Sadist !!!

Wiki defines Sadist as "People who commit acts of Sadism are called sadists", and "Sadism is the derivation of pleasure as a result of inflicting pain or watching pain inflicted on others."

Now that is a compliment that I can claim, I've earned over the years.

I do not believe that I deserve it, rather I believe I've earned it. There may sound a tinge of haughtiness in that statement, but trust me, it is not. Rather, it is the ultimate spirit of indifference that I have been developing since my school days. You may say, 'This is absolutely nothing to be proud of', but no, I am proud of it, especially after all that I've gone through.

Every single person, with whom I've had or am having a working relationship have at one point of time or the other, have told me that I am a 'Sadist', and that includes my parents, my colleagues and of course, My Best Friend, too.

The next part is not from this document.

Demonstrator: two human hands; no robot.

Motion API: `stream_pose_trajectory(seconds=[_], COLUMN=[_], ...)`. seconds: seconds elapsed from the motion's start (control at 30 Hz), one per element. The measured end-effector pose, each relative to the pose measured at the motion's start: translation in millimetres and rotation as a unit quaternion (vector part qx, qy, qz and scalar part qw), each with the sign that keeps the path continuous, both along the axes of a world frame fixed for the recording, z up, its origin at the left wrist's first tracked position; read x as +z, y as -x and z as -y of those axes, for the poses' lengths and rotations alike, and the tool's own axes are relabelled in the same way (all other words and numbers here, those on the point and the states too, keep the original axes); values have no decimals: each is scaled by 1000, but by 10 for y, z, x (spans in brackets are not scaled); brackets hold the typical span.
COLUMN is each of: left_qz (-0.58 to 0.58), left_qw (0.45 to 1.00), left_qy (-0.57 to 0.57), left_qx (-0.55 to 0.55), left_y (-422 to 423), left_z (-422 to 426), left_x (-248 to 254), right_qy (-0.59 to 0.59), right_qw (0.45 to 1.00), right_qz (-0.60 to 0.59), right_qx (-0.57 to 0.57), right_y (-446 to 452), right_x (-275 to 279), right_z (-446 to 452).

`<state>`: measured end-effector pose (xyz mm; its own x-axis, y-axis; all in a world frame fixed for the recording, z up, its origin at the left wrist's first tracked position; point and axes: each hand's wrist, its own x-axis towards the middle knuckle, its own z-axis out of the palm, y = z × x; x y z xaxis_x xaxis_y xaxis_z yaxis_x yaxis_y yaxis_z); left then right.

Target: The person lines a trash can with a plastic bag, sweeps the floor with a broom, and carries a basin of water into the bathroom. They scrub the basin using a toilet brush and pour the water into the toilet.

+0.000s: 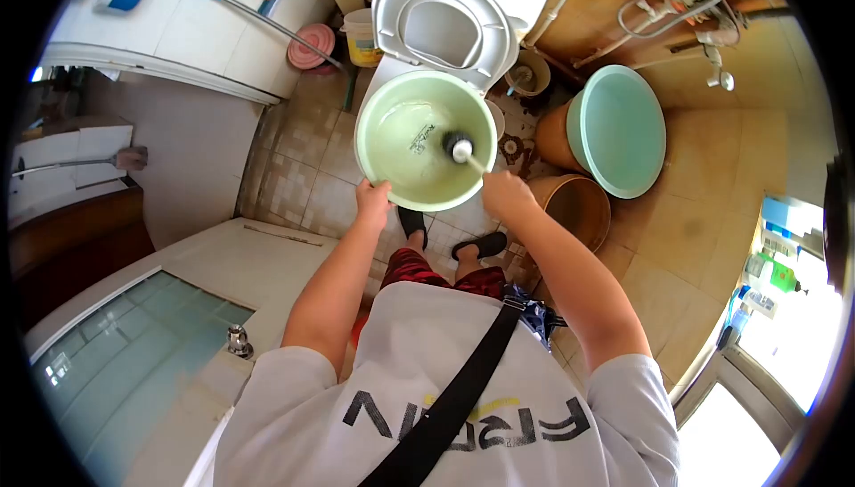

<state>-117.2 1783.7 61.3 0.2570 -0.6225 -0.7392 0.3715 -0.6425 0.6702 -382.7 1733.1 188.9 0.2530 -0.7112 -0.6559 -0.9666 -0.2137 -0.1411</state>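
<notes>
A pale green plastic basin [383,153] is in front of me, just over the near edge of the toilet. My left hand [374,201] is closed on the basin's near left rim. In my right hand [508,195] is the light handle of a scrub brush [460,149]. The brush's dark bristled head touches the basin's inner surface, right of some dark printed lettering. Whether there is water in the basin I cannot tell for sure. Behind the basin the toilet [450,24] has its lid raised.
A mint green tub [621,130] leans over brown buckets [574,211] at right. Left of the toilet are a yellow and white pail [360,37], a pink lid [311,45] and a long-handled tool [267,22]. Pipes and a hose [659,15] run along the wall. An open door [169,344] is at left.
</notes>
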Motion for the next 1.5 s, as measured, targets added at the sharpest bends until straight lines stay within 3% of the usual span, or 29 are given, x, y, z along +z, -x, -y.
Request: stream_pose_trajectory(seconds=[0.13, 0.2, 0.3, 0.37, 0.47, 0.57, 0.7, 0.77, 0.83, 0.9, 1.0, 1.1, 1.17, 1.27, 1.33, 1.4, 1.5], left_qz=[-32, -16, 7, 5, 7, 6, 72, 59, 69, 76, 69, 65, 73, 53, 56, 51, 28], left_qw=[999, 998, 998, 1000, 1000, 1000, 995, 997, 996, 995, 997, 998, 997, 998, 998, 999, 999], left_qy=[1, -17, -22, -10, -5, 13, -15, -7, 2, -15, -27, -9, 17, -14, -11, 0, -20], left_qx=[-23, -51, -52, -28, 10, -20, -66, -57, -62, -64, -29, -22, -27, 22, 7, 2, 39], left_y=[-195, -169, -190, -266, -311, -296, -161, -119, -135, -146, -151, -128, -120, 11, 30, 13, 3], left_z=[99, 69, 101, 146, 391, 464, 315, 279, 272, 321, 387, 389, 265, 189, 195, 160, 272], left_x=[-509, -605, -717, -764, -679, -1008, -1356, -1284, -1345, -1285, -1265, -1334, -1590, -1425, -1372, -1434, -1273], right_qy=[-147, -145, -8, -43, -22, -150, -229, -77, -38, -32, -97, -245, -229, -165, -3, -33, -84], right_qw=[987, 983, 986, 993, 997, 984, 969, 986, 994, 998, 988, 953, 963, 980, 995, 997, 988], right_qz=[54, 107, 153, 40, -22, -90, 24, 134, 99, 47, -109, -140, -69, 58, 93, 71, -86], right_qx=[34, 38, -58, -99, -67, 34, 88, 67, 24, -33, 46, 108, 122, 95, 46, 24, 96], right_y=[-583, -777, -711, -581, -404, -664, -985, -922, -836, -676, -427, -665, -721, -1076, -979, -757, -558], right_x=[-28, -207, -661, -782, -835, -574, -590, -1011, -971, -781, -967, -538, -766, -690, -1182, -1138, -976], right_z=[33, 254, 528, 711, 667, 591, 789, 983, 1305, 1358, 1277, 1049, 679, 762, 971, 1295, 1245])
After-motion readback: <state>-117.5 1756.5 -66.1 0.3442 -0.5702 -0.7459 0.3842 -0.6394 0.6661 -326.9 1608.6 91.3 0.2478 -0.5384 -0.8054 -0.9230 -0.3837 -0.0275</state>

I do not know in what way, people decided that I was a sadist, nor do I know, how people decided on the epithet that was to be bestowed upon me.

Initially, to be termed as a sadist when you do not know what the term stood for, was kind of exhilarating. But later, as I grew, and as my vocabulary and outlook (not MicroSoft Outlook :)) expanded, I understood the implication of the epithet. Once the meaning sunk in, I was actually angry. How could somebody label me as a Sadist. How can that happen ? And of all people, to me ? Later, one day, I realised what could have taken me years to understand, if it wasn't for that single spark, how people looked at me.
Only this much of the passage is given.